Le maire de Toulouse, Jean-Luc Moudenc (Divers droite), a-t-il favorisé l’émergence d’une seconde liste d’extrême droite ?
« S’ils font plus de 10 %, ce sera l’abattoir au second tour », estimait le maire de la Ville rose, le 28 février dans les colonnes du Monde. Il évoquait la candidature de Julien Leonardelli pour le Rassemblement national. Et le risque de voir sa liste se maintenir au second tour, et donc de faire perdre le maire sortant face à une alliance probable à gauche. « On n’a pas de pudeur de gazelle à avoir », ajoutait même son porte-parole, Pierre Esplugas-Labatut. Jusqu’à favoriser la constitution d’une liste Reconquête ! pour diviser l’extrême droite ?
C’est ce qu’affirme le site Médiacités, qui, dans un article publié le 5 mars, avance que M. Moudenc a mené des tractations avec des personnalités de Reconquête !, dont l’identitaire Arthur Cottrel. « Il faut aider cet Arthur à boucler sa liste », aurait suggéré l’édile à l’un de ses interlocuteurs dans un SMS envoyé le 19 janvier dernier. Et d’ajouter, dans la foulée : « Il faut lui trouver des colistiers anonymes. »

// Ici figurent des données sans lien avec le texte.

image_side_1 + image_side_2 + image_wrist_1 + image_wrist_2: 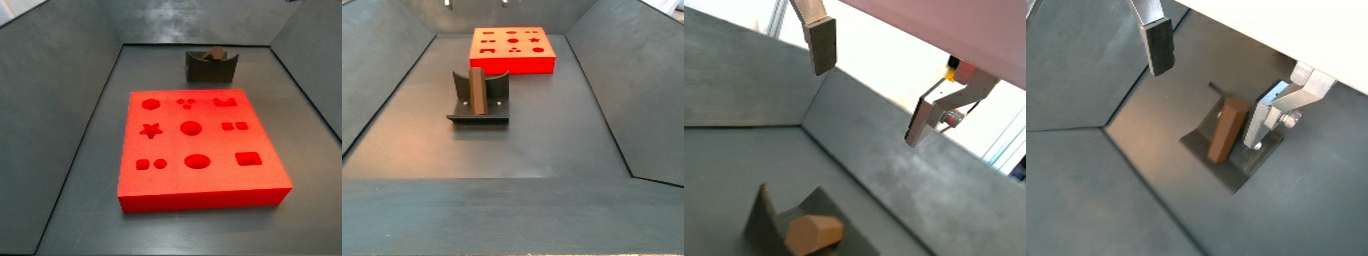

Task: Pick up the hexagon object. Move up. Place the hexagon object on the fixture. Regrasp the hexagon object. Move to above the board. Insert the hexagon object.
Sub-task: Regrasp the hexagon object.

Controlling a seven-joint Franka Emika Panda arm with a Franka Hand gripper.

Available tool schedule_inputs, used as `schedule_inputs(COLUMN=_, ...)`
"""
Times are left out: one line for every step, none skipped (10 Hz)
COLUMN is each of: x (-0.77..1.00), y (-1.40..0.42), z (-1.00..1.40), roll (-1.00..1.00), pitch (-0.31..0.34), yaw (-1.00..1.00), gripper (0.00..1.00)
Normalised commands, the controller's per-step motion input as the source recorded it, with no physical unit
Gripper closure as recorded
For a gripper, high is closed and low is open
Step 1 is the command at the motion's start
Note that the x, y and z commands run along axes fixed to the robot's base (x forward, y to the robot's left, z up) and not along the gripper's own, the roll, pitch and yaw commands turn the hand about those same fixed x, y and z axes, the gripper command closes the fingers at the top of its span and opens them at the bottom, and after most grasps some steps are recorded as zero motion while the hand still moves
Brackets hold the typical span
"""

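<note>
My hand: it hangs high over the grey desk (543, 150), above the fixture. In both wrist views my hand (871, 85) (1213, 85) has its two fingers set wide apart with nothing between them. One finger (822, 47) is a flat plate with a dark pad; the other finger (1264, 118) is a silver plate. I hold nothing.

Hexagon object: in a wrist view the hexagon object (1228, 131) is a reddish-brown rod lying in the fixture, below the gap between my fingers and close to the silver one. In a wrist view its six-sided end face (812, 235) points toward the camera, seated in the notch. I am not touching it.

Fixture: the fixture (481, 102) is a dark block on a base plate, standing on the desk between the near end and the board. In a side view the fixture (214, 69) sits just beyond the far edge of the board, with the peg's tip showing in its notch.

Board: the board (198, 147) is a bright red slab lying flat, its top cut with darker recesses: hexagon, star, circles, squares, a crown. In a side view the board (512, 50) lies at the far end of the desk, apart from the fixture.

Walls: grey panels (80, 60) ring the desk.
</note>
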Motion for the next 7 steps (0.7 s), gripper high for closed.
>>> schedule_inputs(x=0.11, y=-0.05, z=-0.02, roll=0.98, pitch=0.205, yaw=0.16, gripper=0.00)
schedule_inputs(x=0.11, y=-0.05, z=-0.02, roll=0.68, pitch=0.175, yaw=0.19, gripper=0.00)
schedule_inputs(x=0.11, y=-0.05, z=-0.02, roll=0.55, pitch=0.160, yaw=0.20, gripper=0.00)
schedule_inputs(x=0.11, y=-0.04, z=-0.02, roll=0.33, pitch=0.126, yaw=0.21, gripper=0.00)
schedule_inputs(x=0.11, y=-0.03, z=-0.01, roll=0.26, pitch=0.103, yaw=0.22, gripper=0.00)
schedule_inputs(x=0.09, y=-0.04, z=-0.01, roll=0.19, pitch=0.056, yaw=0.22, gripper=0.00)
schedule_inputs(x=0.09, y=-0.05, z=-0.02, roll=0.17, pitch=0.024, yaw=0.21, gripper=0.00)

Déposée en préfecture fin février et modifiée trois jours après, afin d’accueillir un proche de Nicolas Dupont‐Aignan, la liste ne glanerait qu’une poignée de suffrages, mais ces voix suffiront peut-être à empêcher la qualification du Rassemblement national (RN) au second tour. Le principal opposant à Jean-Luc Moudenc, le socialiste François Briançon, a dénoncé « une stratégie assumée de rapprochement avec l’extrême droite et de création de passerelles électorales, au mépris des valeurs républicaines ».

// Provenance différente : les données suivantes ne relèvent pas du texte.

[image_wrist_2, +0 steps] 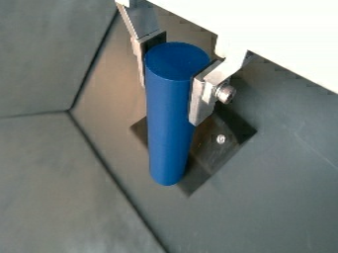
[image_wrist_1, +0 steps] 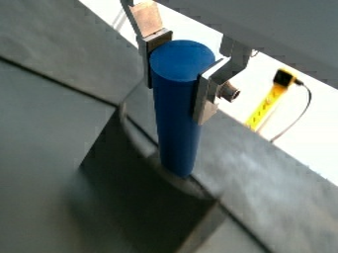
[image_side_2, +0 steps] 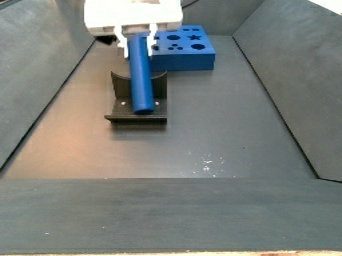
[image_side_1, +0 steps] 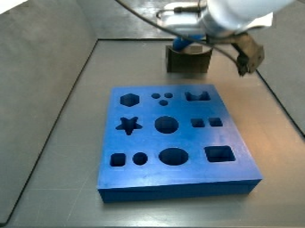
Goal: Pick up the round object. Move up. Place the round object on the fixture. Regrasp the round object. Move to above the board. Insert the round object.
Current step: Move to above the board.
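The gripper (image_wrist_2: 179, 71) is up over the fixture (image_side_2: 138, 102), and its silver fingers (image_wrist_1: 209, 87) are clamped on the upper end of the round object (image_wrist_2: 169, 117). In both wrist views the blue peg runs down from between the plates, one plate pressed flat against its side, the other showing behind its top. In a side view the round object (image_side_2: 139, 72) stands nearly upright, top end in the grasp, lower end down at the fixture's upper part; whether it rests in the notch I cannot tell from here. In a wrist view the peg's lower end (image_wrist_1: 177, 158) meets the dark block (image_wrist_1: 138, 188) directly below the hand. In a side view the fixture (image_side_1: 187, 61) sits beneath the arm, the peg mostly hidden by the wrist, only a sliver of blue showing. The board (image_side_1: 174, 138) lies well apart from the hand, flat on the tray floor (image_side_2: 214, 140), its shaped holes all open.
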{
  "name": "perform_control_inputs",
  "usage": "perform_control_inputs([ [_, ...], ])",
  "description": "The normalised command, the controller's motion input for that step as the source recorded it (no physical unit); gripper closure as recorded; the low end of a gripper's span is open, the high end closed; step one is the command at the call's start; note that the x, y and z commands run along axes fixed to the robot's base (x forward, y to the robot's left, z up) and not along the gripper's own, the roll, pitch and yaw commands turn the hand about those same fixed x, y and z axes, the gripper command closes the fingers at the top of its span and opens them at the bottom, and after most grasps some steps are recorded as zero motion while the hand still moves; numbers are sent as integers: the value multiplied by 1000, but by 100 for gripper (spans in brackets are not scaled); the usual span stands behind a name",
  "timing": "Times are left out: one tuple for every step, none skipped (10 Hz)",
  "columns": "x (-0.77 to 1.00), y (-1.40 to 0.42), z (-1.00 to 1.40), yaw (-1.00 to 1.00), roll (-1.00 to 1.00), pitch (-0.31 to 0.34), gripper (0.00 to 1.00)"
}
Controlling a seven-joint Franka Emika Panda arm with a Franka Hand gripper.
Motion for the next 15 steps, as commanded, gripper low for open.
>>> perform_control_inputs([
  [-250, 42, 1000, 173, 13, -235, 100],
  [-238, 39, 1000, 75, -23, -264, 100],
  [-237, 37, 1000, 39, -22, -265, 100],
  [-229, 33, 1000, -29, -27, -253, 100],
  [-228, 34, 1000, -69, -38, -229, 100],
  [-212, 32, 950, -117, -56, -194, 100],
  [-181, 32, 819, -141, -66, -173, 100],
  [-106, 30, 502, -190, -100, -109, 100],
  [-86, 29, 377, -196, -111, -81, 100],
  [-426, -1000, 485, -230, -1000, -29, 100],
  [-424, -1000, 462, -230, -1000, -19, 100],
  [-457, -1000, 491, -234, -1000, -12, 100],
  [-465, -1000, 481, -234, -1000, -8, 100],
  [-487, -1000, 496, -243, -1000, 10, 100],
  [-493, -1000, 498, -242, -1000, 19, 100],
])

Interrogé par France 3 Occitanie, Pierre Esplugas-Labatut, lui, ne nie pas l’existence de ces SMS. « J’admets l’existence d’un SMS adressé par Jean-Luc Moudenc à une personne aigrie, anciennement impliquée dans la vie locale », reconnaît-il. Mais « cela ne prouve en aucun moment que cela a été fait, que Jean-Luc Moudenc ait aidé Arthur Cottrel à constituer cette liste ».